> _Task prompt_:
Could you print every line from the first one of the records below through the line containing "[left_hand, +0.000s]", with both included and nothing else?

Records from a data source
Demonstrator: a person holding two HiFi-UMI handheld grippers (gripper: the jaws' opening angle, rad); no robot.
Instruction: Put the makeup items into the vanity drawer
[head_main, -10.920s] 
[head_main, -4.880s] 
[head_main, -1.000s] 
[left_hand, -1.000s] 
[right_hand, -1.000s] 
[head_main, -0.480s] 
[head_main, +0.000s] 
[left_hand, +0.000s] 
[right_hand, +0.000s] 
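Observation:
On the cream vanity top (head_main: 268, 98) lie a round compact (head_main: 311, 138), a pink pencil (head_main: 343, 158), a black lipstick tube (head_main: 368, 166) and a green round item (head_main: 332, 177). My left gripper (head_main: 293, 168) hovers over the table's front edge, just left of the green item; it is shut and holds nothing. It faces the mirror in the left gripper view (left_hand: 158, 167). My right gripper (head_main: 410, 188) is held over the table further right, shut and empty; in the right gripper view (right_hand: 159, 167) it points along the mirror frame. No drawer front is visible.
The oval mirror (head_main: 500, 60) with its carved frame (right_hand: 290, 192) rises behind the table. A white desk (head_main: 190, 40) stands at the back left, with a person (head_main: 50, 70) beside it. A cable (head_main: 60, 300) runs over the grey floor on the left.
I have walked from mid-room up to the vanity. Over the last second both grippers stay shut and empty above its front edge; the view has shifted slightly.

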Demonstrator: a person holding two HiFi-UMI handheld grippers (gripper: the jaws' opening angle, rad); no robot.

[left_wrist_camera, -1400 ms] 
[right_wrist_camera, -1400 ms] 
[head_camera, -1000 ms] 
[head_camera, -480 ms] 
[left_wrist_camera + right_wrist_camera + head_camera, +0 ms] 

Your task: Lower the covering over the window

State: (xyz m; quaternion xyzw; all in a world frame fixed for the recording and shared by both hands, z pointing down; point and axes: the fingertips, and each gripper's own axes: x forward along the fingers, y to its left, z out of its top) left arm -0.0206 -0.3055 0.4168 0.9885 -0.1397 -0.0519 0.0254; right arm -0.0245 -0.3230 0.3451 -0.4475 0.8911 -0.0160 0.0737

> _Response to the exercise_:
Demonstrator: a person holding two HiFi-UMI handheld grippers (gripper: the jaws' opening angle, rad); no robot.
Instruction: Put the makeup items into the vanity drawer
[head_main, -10.920s] 
[head_main, -4.880s] 
[head_main, -1.000s] 
[left_hand, -1.000s] 
[right_hand, -1.000s] 
[head_main, -0.480s] 
[head_main, +0.000s] 
[left_hand, +0.000s] 

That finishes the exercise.